I always enjoy Portland’s annual mission conference and this year’s event was no exception. I was excited to hear Brian Fikkert, the author of “When Helping Hurts,” address the complex issue of poverty alleviation.
He did not disappoint.
Fikkert likened the West’s method of helping the poor to a doctor who misdiagnoses his patient. If the cause of the illness is misunderstood, then the prescribed medicine will cause harm–no matter how well-intentioned the doctor might be.
Fikkert believes that most westerners have misdiagnosed the cause of poverty. We think it comes from a lack of material goods, so our “cure” is to pour capital and technology into impoverished areas. But still the sickness spreads.
The World Bank surveyed poor people around the world a few years ago, and asked how they would define poverty. While many made reference to their lack of resources, most described poverty in emotional terms: a state of helplessness, feelings of shame and inferiority, a lack of options.
Fikkert believes poverty is caused by broken relationships–with God, others, ourselves and creation. There are plenty of resources to go around this planet, but because we are broken, we ignore God’s principles of stewardship and hoard and misuse what we’ve been given.
In his book, Fikkert develops the topic of transformational development–which is essentially a strategy to reconcile people to God, each other, themselves and creation.

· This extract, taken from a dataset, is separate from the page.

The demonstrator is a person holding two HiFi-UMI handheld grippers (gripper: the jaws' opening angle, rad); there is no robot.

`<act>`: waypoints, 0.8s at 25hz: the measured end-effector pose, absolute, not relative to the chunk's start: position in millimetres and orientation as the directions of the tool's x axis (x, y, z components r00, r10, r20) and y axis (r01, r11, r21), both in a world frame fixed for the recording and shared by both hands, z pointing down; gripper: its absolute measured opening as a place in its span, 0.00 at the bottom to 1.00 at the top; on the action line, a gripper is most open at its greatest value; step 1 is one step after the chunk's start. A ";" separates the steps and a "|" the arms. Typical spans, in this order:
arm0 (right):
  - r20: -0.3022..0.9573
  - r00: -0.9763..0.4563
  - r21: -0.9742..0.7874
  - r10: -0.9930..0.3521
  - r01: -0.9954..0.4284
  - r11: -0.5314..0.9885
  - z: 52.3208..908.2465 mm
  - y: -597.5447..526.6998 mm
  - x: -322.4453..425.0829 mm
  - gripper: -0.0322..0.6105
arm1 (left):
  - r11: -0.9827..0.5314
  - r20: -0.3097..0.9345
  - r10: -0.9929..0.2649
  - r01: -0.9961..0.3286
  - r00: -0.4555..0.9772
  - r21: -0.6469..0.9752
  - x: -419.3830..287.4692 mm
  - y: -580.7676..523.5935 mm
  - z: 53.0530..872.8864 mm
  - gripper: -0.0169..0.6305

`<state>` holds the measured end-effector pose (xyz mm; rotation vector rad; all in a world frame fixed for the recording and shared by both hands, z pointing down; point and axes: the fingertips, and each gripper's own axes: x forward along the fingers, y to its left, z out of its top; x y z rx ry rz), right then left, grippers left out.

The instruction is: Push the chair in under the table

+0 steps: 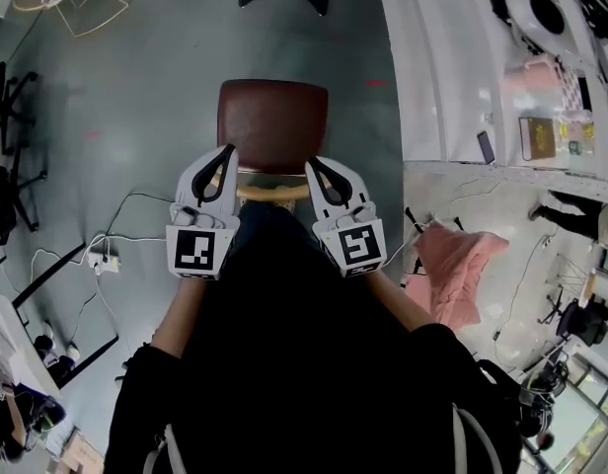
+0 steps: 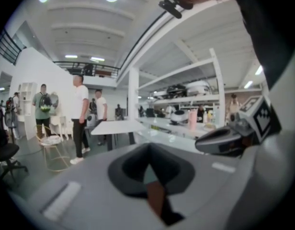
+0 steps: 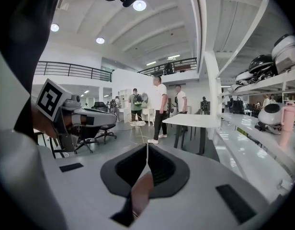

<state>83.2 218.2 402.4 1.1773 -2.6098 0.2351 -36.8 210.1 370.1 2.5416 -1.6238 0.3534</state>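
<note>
Both the left gripper point(image 1: 228, 152) and right gripper point(image 1: 313, 164) were closed, empty; the chair point(image 1: 272, 121) sat close at twelve o'clock.

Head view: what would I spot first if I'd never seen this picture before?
First, the dark red chair in the middle of the grey floor. Two white claws, the left claw and the right claw, both shut, reach toward its near edge, one on each side. A pink cloth shows at the right, below the long white table.
</note>
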 end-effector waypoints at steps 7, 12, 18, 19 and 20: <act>0.386 -0.581 -0.029 -0.717 -0.784 0.620 432.1 219.5 86.1 0.09 | -0.485 0.348 -0.825 -0.874 0.446 -0.031 -44.1 211.6 411.1 0.04; 0.434 -0.560 -0.042 -0.705 -0.794 0.606 456.6 222.2 86.1 0.09 | -0.549 0.405 -0.772 -0.835 0.490 -0.035 -39.8 215.2 444.0 0.04; 0.501 -0.549 -0.023 -0.669 -0.781 0.624 489.1 232.2 88.2 0.09 | -0.577 0.475 -0.720 -0.817 0.506 -0.004 -40.1 224.9 483.9 0.04; 0.515 -0.546 -0.020 -0.661 -0.778 0.627 495.2 233.8 89.0 0.09 | -0.583 0.489 -0.709 -0.812 0.508 -0.003 -41.1 227.2 490.9 0.04; 0.530 -0.542 -0.017 -0.652 -0.776 0.631 501.7 235.5 89.9 0.09 | -0.592 0.506 -0.696 -0.806 0.510 -0.002 -42.0 229.8 498.6 0.04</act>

It is a holistic approach to sharing the gospel and emphasizes that Christ is the creator, sustainer and restorer of all things.

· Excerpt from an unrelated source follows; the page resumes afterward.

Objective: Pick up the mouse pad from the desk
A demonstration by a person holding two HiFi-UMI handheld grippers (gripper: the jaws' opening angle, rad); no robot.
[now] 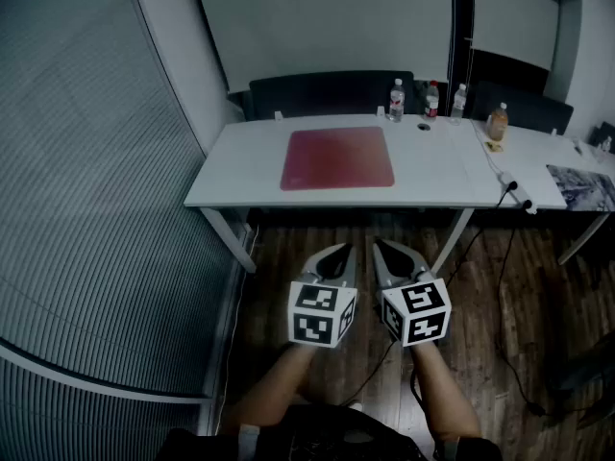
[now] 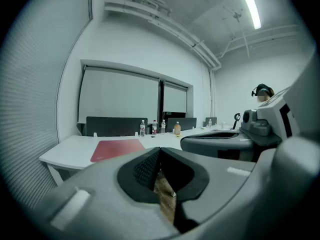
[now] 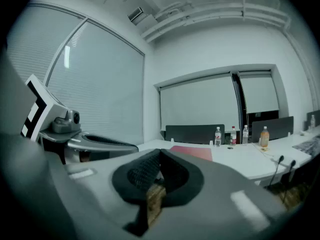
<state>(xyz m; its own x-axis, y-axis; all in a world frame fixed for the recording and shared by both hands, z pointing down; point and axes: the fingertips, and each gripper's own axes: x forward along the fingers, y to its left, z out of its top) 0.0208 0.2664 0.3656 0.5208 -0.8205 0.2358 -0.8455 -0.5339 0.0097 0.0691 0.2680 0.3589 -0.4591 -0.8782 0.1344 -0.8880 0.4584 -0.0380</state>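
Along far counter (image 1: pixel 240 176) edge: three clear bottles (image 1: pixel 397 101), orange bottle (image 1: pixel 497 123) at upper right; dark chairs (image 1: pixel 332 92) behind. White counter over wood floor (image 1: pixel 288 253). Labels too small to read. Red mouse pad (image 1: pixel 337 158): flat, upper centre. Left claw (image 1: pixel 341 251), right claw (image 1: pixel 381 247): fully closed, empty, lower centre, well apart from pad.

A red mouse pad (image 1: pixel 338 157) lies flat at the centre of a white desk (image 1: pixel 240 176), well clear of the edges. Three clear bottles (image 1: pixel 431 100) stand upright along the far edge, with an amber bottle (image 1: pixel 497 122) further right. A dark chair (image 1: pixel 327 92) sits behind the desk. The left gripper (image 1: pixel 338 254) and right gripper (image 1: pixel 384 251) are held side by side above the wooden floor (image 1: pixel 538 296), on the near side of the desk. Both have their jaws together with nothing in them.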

But even with this holistic approach, poverty alleviation is complicated. I loved the example Fikkert gave from Acts 14; where Barnabas and Paul come across the crippled beggar. They didn’t give him a hand out; they gave him a hand up and pointed him in the direction of the One who could supply all of his needs.
I know I’m not quoting him properly, but Fikkert said that if we want to help the beggars, we must become beggars ourselves, reaching out our hands to lay hold of what only God provides. We need to acknowledge our own brokeness as we come along side the poor and needy, and reach out together to Jehovah Jireh.
How this would look, practically speaking, I have no clue. But I love the concept of a band of beggars approaching the throne of grace together, hands raised to receive His grace!